Note: Inward Filipino expatriate remittances (estimated at US$18.5B for 2010) account for 5.7% of GDP at PPP. Added to net trade above, the remittances reverses the foreign exchange position from negative to positive or higher net receipts with important policy development implications.
Another implication in Professor Krugman’s analysis, in my view, is that macroeconomic tools are too blunt instruments to use in attaining competitiveness when defined as productivity; better to use instruments that directly address the needs of industries or firms rather than the whole macro-economy.
Thus, due care must be made in policy development, for example in some competitiveness advocates proposing a weaker currency to improve exports, that what happens are merely transfer payments to favored and vocal sectors that may also impoverish other sectors or make less vocal once uncompetitive as what happened with agriculture in the Philippines.
Productivity or Value-Adding Potential. In another dimension of the competitiveness discussion, Professor Krugman criticizes other economists (Magaziner and Riech) for advocating industrial policy for the US by promoting “industries with high value added per worker” as desirable ones in his footnote on p. 37 of the article.
Value-Adding Potential (VAP). From this critique, SYNTHESiST likes to clarify our position promoting high value-adding industries as targets for development in emerging markets based on the definition below and not the economist’s typical definition of value-added in national income accounting.

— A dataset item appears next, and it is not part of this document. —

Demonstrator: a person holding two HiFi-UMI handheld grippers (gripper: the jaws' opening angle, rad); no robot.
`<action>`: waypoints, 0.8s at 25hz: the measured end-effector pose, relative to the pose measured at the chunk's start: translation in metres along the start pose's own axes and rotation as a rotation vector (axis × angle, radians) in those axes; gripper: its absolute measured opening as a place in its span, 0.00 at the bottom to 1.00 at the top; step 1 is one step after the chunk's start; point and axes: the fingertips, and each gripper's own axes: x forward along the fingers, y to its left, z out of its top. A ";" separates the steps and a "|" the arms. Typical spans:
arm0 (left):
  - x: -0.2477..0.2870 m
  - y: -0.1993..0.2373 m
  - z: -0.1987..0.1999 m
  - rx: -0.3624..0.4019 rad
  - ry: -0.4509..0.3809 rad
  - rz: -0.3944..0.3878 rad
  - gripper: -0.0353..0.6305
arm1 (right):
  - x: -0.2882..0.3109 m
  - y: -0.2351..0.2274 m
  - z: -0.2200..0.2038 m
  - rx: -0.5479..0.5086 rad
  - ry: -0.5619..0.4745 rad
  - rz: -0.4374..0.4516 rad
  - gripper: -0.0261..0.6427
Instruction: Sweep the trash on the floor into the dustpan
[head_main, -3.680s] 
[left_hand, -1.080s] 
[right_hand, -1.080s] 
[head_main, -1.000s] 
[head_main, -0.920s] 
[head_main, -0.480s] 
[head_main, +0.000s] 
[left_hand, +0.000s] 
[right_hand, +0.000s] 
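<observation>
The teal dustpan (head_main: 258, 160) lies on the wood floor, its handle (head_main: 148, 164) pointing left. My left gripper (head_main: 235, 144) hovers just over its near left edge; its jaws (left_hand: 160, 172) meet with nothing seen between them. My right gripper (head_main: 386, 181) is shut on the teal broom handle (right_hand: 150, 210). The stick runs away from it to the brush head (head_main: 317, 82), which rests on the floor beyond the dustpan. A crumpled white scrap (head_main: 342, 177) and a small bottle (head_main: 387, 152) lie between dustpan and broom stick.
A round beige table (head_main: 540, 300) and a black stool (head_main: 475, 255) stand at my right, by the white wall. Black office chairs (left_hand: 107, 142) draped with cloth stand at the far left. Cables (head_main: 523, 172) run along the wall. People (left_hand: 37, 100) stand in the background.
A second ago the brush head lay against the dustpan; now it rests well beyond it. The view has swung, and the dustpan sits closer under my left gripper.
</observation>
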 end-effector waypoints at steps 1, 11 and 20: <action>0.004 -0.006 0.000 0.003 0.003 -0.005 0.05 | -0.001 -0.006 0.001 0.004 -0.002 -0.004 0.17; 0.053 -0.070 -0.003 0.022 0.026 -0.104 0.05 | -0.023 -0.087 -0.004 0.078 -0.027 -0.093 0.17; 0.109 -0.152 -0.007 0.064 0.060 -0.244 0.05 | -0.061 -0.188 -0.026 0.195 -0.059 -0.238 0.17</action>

Hereafter, SYNTHESiST will use value-adding potential to describe the target industries in terms of the actual scope for productivity improvement of the Philippine sector, industry or firm versus global benchmarks or rated engineering capacities.

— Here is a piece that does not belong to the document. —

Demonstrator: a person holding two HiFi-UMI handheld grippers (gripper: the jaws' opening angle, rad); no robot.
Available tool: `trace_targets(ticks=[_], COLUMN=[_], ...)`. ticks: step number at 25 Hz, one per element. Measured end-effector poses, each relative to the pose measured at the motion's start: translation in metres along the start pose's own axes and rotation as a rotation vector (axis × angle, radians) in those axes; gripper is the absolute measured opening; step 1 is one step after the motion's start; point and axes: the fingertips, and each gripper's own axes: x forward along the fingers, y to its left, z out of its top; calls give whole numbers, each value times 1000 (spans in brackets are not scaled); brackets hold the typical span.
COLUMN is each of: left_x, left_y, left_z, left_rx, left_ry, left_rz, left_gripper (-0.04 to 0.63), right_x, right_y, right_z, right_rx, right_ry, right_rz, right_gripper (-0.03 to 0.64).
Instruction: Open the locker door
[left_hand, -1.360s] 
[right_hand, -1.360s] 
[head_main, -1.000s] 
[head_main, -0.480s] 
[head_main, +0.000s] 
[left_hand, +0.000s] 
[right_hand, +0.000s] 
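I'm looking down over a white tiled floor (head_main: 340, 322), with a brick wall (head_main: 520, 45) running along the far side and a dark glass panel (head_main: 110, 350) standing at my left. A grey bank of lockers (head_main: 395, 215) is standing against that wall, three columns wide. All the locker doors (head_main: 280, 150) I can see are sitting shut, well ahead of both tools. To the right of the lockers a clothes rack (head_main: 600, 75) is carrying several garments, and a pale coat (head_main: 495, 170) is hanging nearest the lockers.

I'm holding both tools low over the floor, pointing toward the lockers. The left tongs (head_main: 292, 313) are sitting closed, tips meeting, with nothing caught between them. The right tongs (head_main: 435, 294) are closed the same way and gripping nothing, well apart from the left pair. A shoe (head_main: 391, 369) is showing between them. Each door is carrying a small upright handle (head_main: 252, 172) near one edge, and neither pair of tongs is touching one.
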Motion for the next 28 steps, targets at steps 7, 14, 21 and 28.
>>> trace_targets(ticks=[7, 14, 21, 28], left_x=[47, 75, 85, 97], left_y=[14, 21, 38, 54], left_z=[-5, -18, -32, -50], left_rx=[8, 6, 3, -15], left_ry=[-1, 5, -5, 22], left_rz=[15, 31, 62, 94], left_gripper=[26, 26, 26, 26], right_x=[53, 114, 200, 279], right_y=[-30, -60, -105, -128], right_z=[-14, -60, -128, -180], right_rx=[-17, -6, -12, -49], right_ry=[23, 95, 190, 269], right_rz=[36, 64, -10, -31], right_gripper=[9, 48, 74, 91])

The best illustration of value-adding potential are in SYNTHESiST’s previous posts on the social enterprises that are able to capture returns for the triple bottom lines of profits, equity and sustainability – Hapinoy and Rags2Riches:
- Hapinoy finds VAP as opportunity from the inefficiency of the national retail supply chain to serve the triple bottom lines; and,
- Rags2Riches finds VAP from creativity in fashion products for its shareholder, the Payatas nanays, and nature.
Final words. As I noted above, the Tyson definition of competitiveness is of two parts. We should not stop with the first part of just achieving product competitiveness with the rest of the world – as many vested interests would like us do – and not add the qualifier that the policy actions must, at the same time, raise and sustain the national standard of living.
With a policy response that covers the whole definition , social enterprises like Hapinoy and Rags2Riches that play a pivotal role in development will flower.
And, very well, social enterprise like Hapinoy and Rags2Riches could be the lead actors in springing the Philippines to developed world status.
Note: We first posted on Paul Krugman on March 7, 2009 on: Krugman Explains ASEAN Innovation and Total Factor Productivity.
thanks for this post Marvin! Not only does it affirm the path we’re taking, it’s also clear academic basis that the work we do contributes to Nation-building!